Born in 1894, Graham, author of the Intelligent Investor worked in managerial economics and investing which led to value investing within mutual funds, hedge funds, diversified holding companies. Throughout his career, Graham had many notable disciples who went on to receive substantial success in the world of investment, including Warren Buffett who described him as "the most influential person in his life after my own father" - Robert Zurrer for Money Talks
Of all the well-known investors out there today, none has a reputation that comes anywhere near that of Benjamin Graham. Even though this godfather of investing has been dead for many years, he still shapes the investment ideas and styles of thousands of investors alive today thanks to his timeless advice.
Indeed, despite the fact that the financial world has changed tremendously since Graham’s death, his advice is still highly relevant as, as he once said, “The underlying principles of sound investment should not alter from decade to decade, but the application of these principles must be adapted to significant changes in the financial mechanisms and climate.”
Below I’ve gathered some more quotes from Graham, which provide an insight into his way of thinking, and when taken together, offer a sort of guide for investors of all experiences on how to invest and think about the markets. I guarantee you’ll take something away from the below. Even if you’ve been an investor for many decades, it’s always sensible to remind yourself of the principles of sound investment, so you don’t stray into bad habits.
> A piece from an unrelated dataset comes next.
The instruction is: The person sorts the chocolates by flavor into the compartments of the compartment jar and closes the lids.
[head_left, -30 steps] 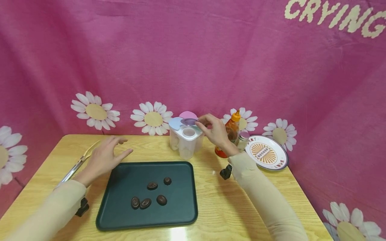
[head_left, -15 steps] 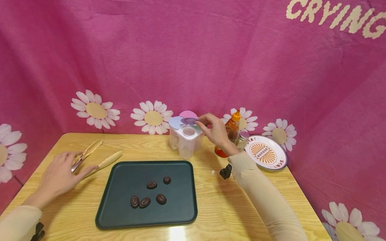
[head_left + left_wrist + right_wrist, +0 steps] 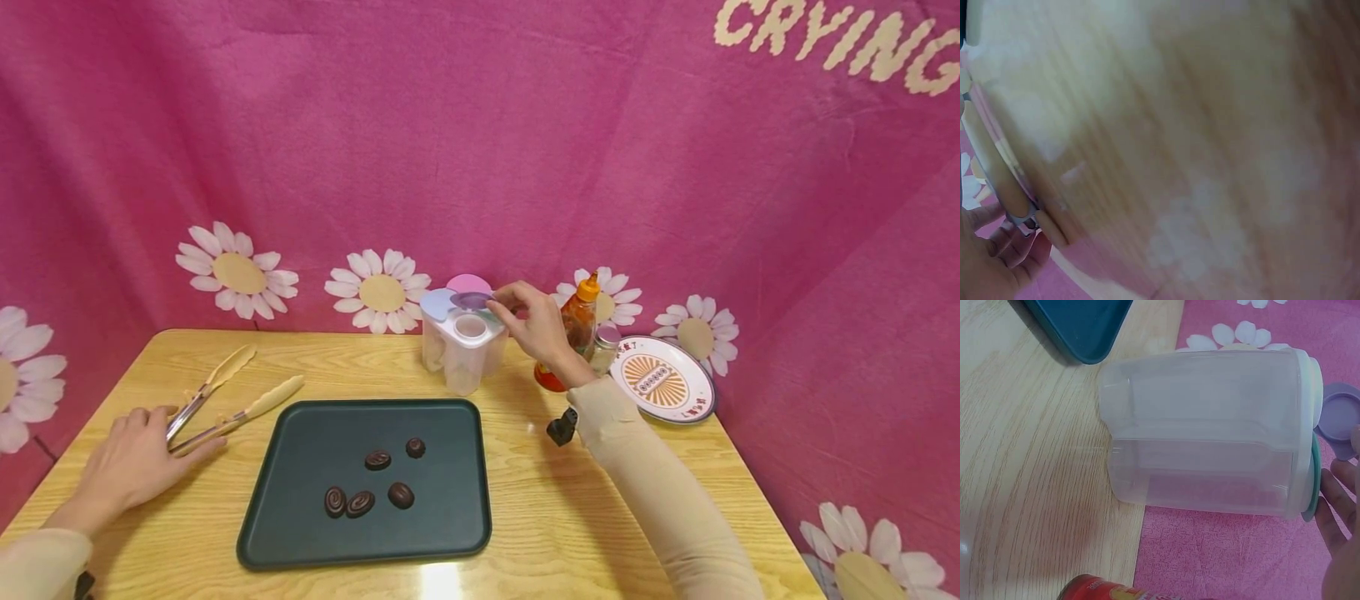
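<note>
My right hand [image 3: 536, 325] pinches the raised purple flip lid [image 3: 471, 302] of a clear divided storage container [image 3: 465, 358]. Beneath that lid a round opening faces up. Blue [image 3: 438, 305] and pink [image 3: 469, 286] lids lie flat beside it; a green lid [image 3: 1314, 481] shows in the right wrist view, close to my other fingers. At the left, my left hand [image 3: 135, 458] is at the handle end of metal tongs [image 3: 225, 421] with cream tips. Its thumb and fingers extend on either side of the handles. The tongs lie spread on the table.
A dark green tray [image 3: 442, 533] with several chocolates [image 3: 360, 504] lies in the middle of the wooden table [image 3: 555, 517]. Right of the container stand a honey-style squeeze bottle [image 3: 579, 321] and a small jar [image 3: 604, 348]. A patterned plate [image 3: 663, 379] leans against the pink backdrop.
My left hand has moved from above the tray's far left corner down and left to the tongs' handles, uncovering their tips. The right hand stays on the purple lid.
</note>
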### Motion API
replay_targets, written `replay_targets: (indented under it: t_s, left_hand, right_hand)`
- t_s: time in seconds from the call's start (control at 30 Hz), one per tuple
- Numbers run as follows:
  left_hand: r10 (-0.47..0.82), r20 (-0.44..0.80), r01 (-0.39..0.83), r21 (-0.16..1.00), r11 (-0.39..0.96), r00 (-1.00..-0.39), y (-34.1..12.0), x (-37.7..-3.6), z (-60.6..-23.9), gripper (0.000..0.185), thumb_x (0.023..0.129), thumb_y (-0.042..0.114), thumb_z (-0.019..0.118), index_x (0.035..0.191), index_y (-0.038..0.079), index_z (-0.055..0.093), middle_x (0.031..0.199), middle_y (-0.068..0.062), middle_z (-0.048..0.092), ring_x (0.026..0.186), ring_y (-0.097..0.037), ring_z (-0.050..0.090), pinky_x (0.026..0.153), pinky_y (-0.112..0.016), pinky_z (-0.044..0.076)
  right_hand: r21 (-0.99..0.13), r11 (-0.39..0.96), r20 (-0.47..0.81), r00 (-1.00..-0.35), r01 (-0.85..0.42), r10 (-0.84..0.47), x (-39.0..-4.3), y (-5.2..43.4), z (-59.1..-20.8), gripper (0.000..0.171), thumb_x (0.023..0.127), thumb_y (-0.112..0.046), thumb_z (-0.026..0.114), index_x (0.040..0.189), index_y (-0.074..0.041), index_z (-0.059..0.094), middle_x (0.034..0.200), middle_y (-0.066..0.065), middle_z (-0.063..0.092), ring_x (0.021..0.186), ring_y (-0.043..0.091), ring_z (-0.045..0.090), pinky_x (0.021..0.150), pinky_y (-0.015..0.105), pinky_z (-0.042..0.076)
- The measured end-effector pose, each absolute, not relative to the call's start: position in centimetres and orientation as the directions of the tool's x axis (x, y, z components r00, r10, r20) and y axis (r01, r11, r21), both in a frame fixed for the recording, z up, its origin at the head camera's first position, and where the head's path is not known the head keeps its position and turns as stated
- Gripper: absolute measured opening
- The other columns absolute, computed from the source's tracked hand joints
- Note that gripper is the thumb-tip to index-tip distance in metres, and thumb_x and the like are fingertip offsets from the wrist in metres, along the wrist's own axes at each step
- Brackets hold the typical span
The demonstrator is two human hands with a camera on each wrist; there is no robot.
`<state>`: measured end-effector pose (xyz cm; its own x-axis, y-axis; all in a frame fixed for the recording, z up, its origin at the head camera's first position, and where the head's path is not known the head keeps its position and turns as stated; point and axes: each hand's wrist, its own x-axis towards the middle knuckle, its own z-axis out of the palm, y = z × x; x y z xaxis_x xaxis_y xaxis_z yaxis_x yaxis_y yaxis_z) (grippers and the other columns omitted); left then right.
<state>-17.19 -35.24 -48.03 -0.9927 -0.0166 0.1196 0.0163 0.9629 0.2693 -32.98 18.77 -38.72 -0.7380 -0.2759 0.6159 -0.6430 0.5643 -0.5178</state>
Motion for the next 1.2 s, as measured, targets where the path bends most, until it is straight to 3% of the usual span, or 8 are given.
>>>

Benjamin Graham's timeless advice
“The individual investor should act consistently as an investor and not as a speculator. This means... that he should be able to justify every purchase he makes and each price he pays by impersonal, objective reasoning that satisfies him that he is getting more than his money's worth for his purchase.”
“The stock investor is neither right or wrong because others agreed or disagreed with him; he is right because his facts andanalysis are right.”
“The investor’s chief problem and even his worst enemy is likely to be himself.”
This was the single most important quote Graham has issued. It’s so important that every investor understands her weaknesses and her place in the world. You are not going to be the next Warren Buffett (Trades, Portfolio), so don’t try to be. Understand your drawbacks and invest accordingly. If you don’t, and you overtrade, invest in something you don’t understand or try to be clever, the results can be disastrous. As Charlie Munger (Trades, Portfolio) once said, “It is remarkable how much long-term advantage people like us have gotten by trying to be consistently not stupid, instead of trying to be very intelligent."
Back to Graham’s timeless advice:
“Basically, price fluctuations have only one significant meaning for the true investor. They provide him with an opportunity to buy wisely when prices fall sharply and to sell wisely when they advance a great deal. At other times he will do better if he forgets about the stock market and pays attention to his dividend returns and to the operating results of his companies.”
“The most realistic distinction between the investor and the speculator is found in their attitude toward stock-market movements. The speculator's primary interest lies in anticipating and profiting from market fluctuations. The investor's primary interest lies in acquiring and holding suitable securities at suitable prices. Market movements are important to him in a practical sense because they alternately create low price levels at which he would be wise to buy and high price levels at which he certainly should refrain from buying and probably would be wise to sell.”
“Mr. Market’s job is to provide you with prices; your job is to decide whether it is to your advantage to act on them. You do not have to trade with him just because he constantly begs you to.”
“The best way to measure your investing success is not by whether you’re beating the market but by whether you have put in place a financial plan and a behavioral discipline that are likely to get you where you want to go."
“Losing some money is an inevitable part of investing, and there’s nothing you can do to prevent it. But to be an intelligent investor, you must take responsibility for ensuring that you never lose most or all of your money.”